• TASK TO COMPLETE: In your answer, reproduce exactly the lines from the beginning of the listing below through the one containing "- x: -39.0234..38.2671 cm", and only those lines.

• COLLECTED DATA:
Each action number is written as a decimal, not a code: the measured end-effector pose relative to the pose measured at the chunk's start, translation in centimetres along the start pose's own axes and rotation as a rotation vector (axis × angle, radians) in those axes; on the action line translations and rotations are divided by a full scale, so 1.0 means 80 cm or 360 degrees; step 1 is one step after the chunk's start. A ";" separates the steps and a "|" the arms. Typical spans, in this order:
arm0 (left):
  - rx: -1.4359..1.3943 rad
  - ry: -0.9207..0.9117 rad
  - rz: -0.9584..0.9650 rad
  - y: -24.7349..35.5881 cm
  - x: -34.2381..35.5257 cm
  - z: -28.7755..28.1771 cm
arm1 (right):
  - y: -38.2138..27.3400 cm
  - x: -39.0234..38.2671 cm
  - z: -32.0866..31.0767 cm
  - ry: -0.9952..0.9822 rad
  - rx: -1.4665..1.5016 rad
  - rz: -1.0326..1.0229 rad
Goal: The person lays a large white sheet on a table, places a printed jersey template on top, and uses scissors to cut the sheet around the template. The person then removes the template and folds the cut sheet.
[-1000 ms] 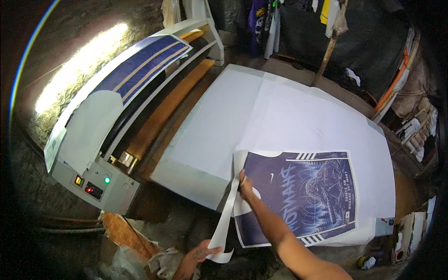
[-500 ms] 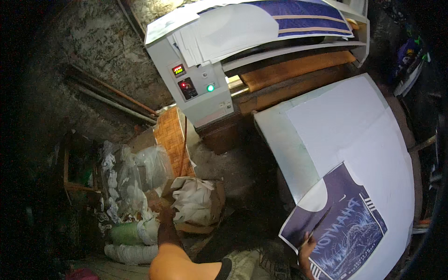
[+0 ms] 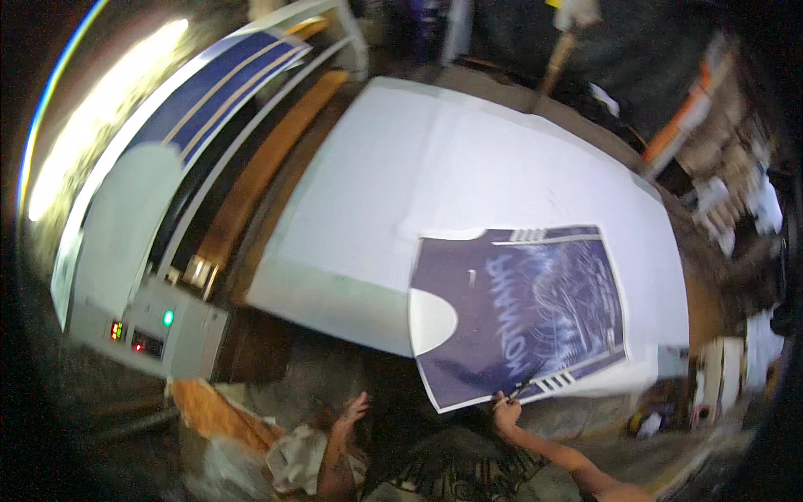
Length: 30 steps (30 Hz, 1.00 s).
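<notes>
A dark blue-purple printed jersey panel [image 3: 477,335], with a pale rounded neck shape, lies on the white-covered table [image 3: 376,201] and overhangs its near edge. My right hand [image 3: 507,413] is at the panel's near edge, closed around a slim dark tool that looks like scissors [image 3: 520,390]. Whether the fingers also pinch the panel is unclear. To the left, my left hand [image 3: 355,410] is raised off the table above a pale cloth heap, fingers loosely apart and holding nothing visible; it is somewhat blurred.
At the left stands a grey machine [image 3: 184,335] with lit indicators, a long roller and a blue-striped printed sheet [image 3: 226,84] on top. Below it lie a whitish cloth heap [image 3: 293,456] and an orange-brown sheet [image 3: 219,414]. Boxes [image 3: 719,381] and clutter stand at the right.
The view has swung right, bringing the table to the middle. My left hand has come up from the cloth heap. My right hand still holds the dark tool by the panel's edge.
</notes>
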<state>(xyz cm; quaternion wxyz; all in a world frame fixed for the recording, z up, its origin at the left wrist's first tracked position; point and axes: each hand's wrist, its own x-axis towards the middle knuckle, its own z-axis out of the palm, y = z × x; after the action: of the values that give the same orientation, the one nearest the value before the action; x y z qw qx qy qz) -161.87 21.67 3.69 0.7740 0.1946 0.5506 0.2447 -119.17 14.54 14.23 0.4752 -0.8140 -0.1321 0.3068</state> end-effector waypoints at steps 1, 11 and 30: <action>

• RESULT OF THE EXERCISE:
Each action number is written as a decimal, not a code: the measured end-effector pose relative to the pose measured at the chunk's start, translation in centimetres along the start pose's own axes and rotation as a rotation vector (axis × angle, radians) in those axes; on the action line translations and rotations are divided by a full scale, so 1.0 means 80 cm or 360 degrees; step 1 is one step after the chunk's start. A ";" separates the steps and a "|" the arms. Typical spans, in this order:
arm0 (left):
  - rx: -1.4359..1.3943 rad
  - ry: -0.9207..0.9117 rad
  - rz: -0.9584..0.9650 rad
  - y: -24.7349..35.5881 cm
  - x: -34.2381..35.5257 cm
  - z: -28.7755..28.1771 cm
arm1 (right):
  - y: -38.2138..27.3400 cm
  - x: -39.0234..38.2671 cm

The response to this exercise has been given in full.